◆ DATASET EXTRACT:
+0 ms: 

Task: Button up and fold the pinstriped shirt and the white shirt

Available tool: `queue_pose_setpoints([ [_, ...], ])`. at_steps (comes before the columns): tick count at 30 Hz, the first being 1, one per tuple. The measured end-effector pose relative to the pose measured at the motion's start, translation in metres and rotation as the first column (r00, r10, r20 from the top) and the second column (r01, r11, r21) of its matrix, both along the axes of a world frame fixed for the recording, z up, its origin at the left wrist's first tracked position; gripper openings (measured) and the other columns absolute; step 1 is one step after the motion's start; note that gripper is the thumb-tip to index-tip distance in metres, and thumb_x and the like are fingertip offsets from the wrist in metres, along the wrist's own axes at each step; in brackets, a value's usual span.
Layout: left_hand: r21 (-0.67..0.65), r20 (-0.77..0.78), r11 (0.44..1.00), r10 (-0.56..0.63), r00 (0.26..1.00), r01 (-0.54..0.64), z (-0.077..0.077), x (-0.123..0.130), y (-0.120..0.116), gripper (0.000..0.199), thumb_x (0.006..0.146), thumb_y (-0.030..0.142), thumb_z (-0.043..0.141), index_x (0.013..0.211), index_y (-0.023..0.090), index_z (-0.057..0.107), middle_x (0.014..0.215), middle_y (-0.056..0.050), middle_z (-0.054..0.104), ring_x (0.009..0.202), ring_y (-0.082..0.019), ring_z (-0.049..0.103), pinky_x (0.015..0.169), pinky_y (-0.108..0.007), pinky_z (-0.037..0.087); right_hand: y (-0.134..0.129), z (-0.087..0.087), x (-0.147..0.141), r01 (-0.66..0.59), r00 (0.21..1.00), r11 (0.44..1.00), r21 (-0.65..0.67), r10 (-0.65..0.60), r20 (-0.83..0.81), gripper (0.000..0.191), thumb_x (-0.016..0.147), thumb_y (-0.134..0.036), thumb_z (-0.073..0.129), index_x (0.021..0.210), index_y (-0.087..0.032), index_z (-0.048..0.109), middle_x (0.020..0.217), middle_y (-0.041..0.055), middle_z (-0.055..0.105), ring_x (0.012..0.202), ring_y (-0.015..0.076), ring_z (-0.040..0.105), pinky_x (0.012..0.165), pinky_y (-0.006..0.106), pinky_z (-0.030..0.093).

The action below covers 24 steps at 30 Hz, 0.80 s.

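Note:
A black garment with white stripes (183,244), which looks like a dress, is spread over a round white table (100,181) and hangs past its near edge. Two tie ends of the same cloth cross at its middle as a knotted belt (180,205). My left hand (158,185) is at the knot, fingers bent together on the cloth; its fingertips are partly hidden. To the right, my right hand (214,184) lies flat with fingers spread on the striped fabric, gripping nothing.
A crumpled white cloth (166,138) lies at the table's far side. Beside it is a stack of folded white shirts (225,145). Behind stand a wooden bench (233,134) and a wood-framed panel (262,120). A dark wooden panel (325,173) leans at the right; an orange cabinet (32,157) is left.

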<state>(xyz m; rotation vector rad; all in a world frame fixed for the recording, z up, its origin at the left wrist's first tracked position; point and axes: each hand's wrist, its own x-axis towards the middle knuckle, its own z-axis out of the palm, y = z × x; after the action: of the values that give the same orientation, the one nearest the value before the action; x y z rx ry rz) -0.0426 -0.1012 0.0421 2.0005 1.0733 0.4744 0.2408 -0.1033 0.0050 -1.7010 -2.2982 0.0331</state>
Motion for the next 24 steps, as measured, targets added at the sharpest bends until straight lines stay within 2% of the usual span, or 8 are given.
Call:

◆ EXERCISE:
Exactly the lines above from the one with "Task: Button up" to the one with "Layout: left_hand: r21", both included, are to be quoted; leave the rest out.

◆ SOLUTION:
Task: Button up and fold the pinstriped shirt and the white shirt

Available tool: `queue_pose_setpoints([ [_, ...], ])`. at_steps (comes before the columns): tick count at 30 Hz, the first being 1, one per tuple. The measured end-effector pose relative to the pose measured at the motion's start, translation in metres and rotation as the first column (r00, r10, r20 from the top) and the second column (r01, r11, r21) of its matrix, both along the axes of a world frame fixed for the recording, z up, its origin at the left wrist's first tracked position; gripper openings (measured) and the other columns absolute; step 1 is one step after the motion's start; note that gripper is the thumb-tip to index-tip distance in metres, and thumb_x and the like are fingertip offsets from the wrist in metres, along the wrist's own axes at each step; in brackets, a value's usual span.
Layout: left_hand: r21 (-0.67..0.65), r20 (-0.77..0.78), r11 (0.44..1.00), r10 (-0.56..0.63), r00 (0.26..1.00), r01 (-0.54..0.64), z (-0.077..0.077), x (-0.123..0.130), y (-0.120..0.116), gripper (0.000..0.199), thumb_x (0.006..0.146), thumb_y (-0.030..0.142), thumb_z (-0.043..0.141), index_x (0.013..0.211), index_y (-0.023..0.090), index_z (-0.057..0.107), middle_x (0.014..0.215), middle_y (-0.056..0.050), middle_z (-0.054..0.104), ring_x (0.009..0.202), ring_y (-0.082..0.019), ring_z (-0.049..0.103), pinky_x (0.015..0.169), pinky_y (-0.108..0.007), pinky_z (-0.037..0.087); right_hand: y (-0.134..0.129), z (-0.087..0.087), x (-0.147..0.141), r01 (-0.66..0.59), r00 (0.21..1.00), r11 (0.44..1.00), r21 (-0.65..0.67), r10 (-0.65..0.60), r20 (-0.83..0.81), gripper (0.000..0.191), thumb_x (-0.016..0.147), thumb_y (-0.134..0.036), thumb_z (-0.073..0.129), index_x (0.021..0.210), index_y (-0.087..0.032), index_z (-0.048..0.109), middle_x (0.020..0.217), middle_y (-0.041..0.055), middle_z (-0.055..0.105), ring_x (0.012..0.202), ring_y (-0.015..0.076), ring_z (-0.040..0.105), pinky_x (0.012..0.165), pinky_y (-0.006..0.106), pinky_z (-0.030..0.093).

A complete answer has now been given.